Is diffused peppermint oil safe for dogs?

Diffused peppermint essential oil is also not safe for dogs. When you diffuse the oil, dogs will eventually breathe in tiny droplets. Curious pets can also knock over the diffuser and lick the content. Plus, droplets in the air can coat the dog’s fur, and your pet will ingest them while they groom. Therefore, don’t use peppermint essential oil in a diffuser when your dog is around.

How is peppermint essential oil made?

As stated earlier, you should not use peppermint for your dog.

However, peppermint essential oil offers various benefits for the human body. So, if you want to make one for yourself, read how to make it below.

  •  Gather good-quality peppermint leaves to produce the desired amount of oil. Make sure the leaves are fresh from the source or garden and without brown spots. Choose large dark-green leaves early in the morning or before the plant begins to flower while the plant oils are at their strongest. Since peppermint oil is an infusion, your carrier oil will determine the quantity you will ultimately end up with.
  •  Wash your peppermint with clean running water in a mesh strainer or colander. This is to rinse the debris, dirt, and dust. Alternatively, you can soak the peppermint in a bowl for about 10 minutes. Inspect the leaves while you wash and discard the damaged ones.
  •  After washing, let your peppermint air dry and shake the leaves to remove excess water. You can smoothen the leaves to prevent folding and curling. Alternatively, set the leaves on a layer of folded paper towel or ordinary towel to soak up moisture. You can begin the extraction when it is completely dry.
  •  Gently crush the peppermint oil with mortar, pestle, or mallet to release the oil. Apply even pressure to prevent damaging the leaves or grinding the leaves too much and making them bitter. If you want, you can tear and squeeze the leaves by hand. 
  • Scooped the crushed leaves and transfer them to another jar or container. Select a jar with a lid to create an air-tight seal. Then, pour enough carrier oil to cover the peppermint. You can use coconut, jojoba, grapeseed, or olive oil – mildly scented or unscented oil.
  •  Leave the sealed jar in a dry place out of direct sunlight for about 48 hours.
  •  Strain the infused oil by pouring it through a fine-mesh strainer or a cheesecloth. Let the oil pour into a glass container while the leaves remain in the strainer. Then, store the sealed jar of peppermint oil in a cool, dark place. You can seal and store peppermint essential oil for up to 6 months.
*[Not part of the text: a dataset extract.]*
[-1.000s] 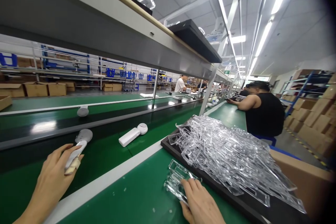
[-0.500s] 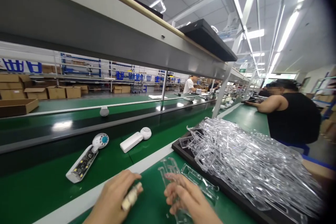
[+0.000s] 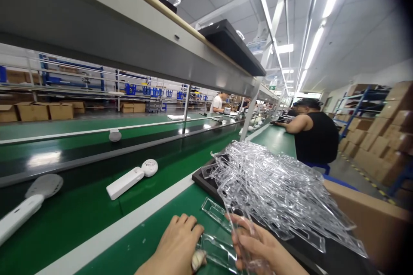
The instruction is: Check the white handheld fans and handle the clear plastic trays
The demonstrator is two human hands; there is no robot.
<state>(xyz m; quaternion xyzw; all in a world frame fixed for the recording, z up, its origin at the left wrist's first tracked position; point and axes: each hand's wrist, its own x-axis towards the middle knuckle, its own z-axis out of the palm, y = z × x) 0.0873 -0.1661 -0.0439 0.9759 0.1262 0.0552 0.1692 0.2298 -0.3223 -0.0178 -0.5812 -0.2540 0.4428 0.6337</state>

Avoid giving your dog any undiluted essential oil. Although it may benefit people, human-safe does not mean animal-safe. True, some essential oils are safe for dogs. However, you still shouldn’t use any essential oil without approval from your veterinarian. Keep peppermint essential oil away from senior dogs, sick dogs, and young dogs. And if an accident happens, reach out to your veterinarian and don’t try to treat your furry friend on your own.